CHAPTER 3……………………………………………………14

CONCLUSION…………………………………………………16

BIBLIOGRAPHY………………………………………………17

INTRODUCTION

         On 7th October Ramakrishna, alias RK, the general secretary of the Peoples War Group (the largest naxallite group in AP), in his first ever public appearance criticized the Indian Constitution of being a by the Bourgeoisie and for the Bourgeoisie. His criticism of laws started with the blasting of POTA and ended with the criticism of the Indian Penal Code. From the poet Sree Sree to Che Guvera he quoted various celebrated Marxists in support of his criticisms.

        The ideas expressed in the meeting though apparently radical, makes one doubt the purpose all existing laws that are in place not only in India but in any country which claims to be a Democracy. The ideas expressed by these radical Marxists who dismiss all existing laws make anyone wonder the relationship between Marxism and Law.

        Innumerous numbers of questions come to our mind when trying to understand the relationship between Marxism and Law.
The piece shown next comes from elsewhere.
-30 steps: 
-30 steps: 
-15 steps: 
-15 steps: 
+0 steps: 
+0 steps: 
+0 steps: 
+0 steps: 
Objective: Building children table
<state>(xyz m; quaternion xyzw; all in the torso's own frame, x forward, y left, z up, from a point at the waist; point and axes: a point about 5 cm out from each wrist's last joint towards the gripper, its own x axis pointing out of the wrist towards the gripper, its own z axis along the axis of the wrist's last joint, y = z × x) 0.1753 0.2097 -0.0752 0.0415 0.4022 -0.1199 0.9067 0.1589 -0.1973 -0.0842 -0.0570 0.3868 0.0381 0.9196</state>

It would be very inadequate if we just refer to Marx’s writings on law in order to understand this topic. The Marxists jurisprudence has seen tremendous development due to various Marxist thinkers. Similar developments have been seen in the areas of Marxist analysis of crime and deviance which have challenged the our entire understanding of whom the laws serve and who they punish. In order to fully appreciate Marxism and law we should also look at the present day radical Marxists and the problem existing legal order is facing due to these naxallites.

        A thorough analysis of all this issues is essential in understanding Marxism and law. The rising red flags allover the country make an understanding of Marxism and law important not only to maintain the credibility of the existing laws but also as an attempt to look at pressing social and economic issues through their perspective. It is this that the researcher tries to present.

RESEARCH METHODOLOGY

        

AIMS AND OBJECTIVES

        The main aim of this project is to study the Marxian understanding of law and analyze the impact of Marxism on existing legal system and social order especially in context with India.

SCOPE AND LIMITATIONS

        The scope of the topic is undoubtedly very vast. However the researcher had to face certain limitations like time and lack of any prior knowledge in the subject. Nevertheless reasonable ground has been covered in the subject.

RESEARCH QUESTIONS

The researcher has tried to answer the following questions in the course of the project.

  1. What is the Marxian perspective of law?
  2. How does it effect existing legal order?
  3. What has been its impact on India?

CHAPTERISATION

        The project has been presented in 3 chapters and each of the research question has been analyzed in one chapter.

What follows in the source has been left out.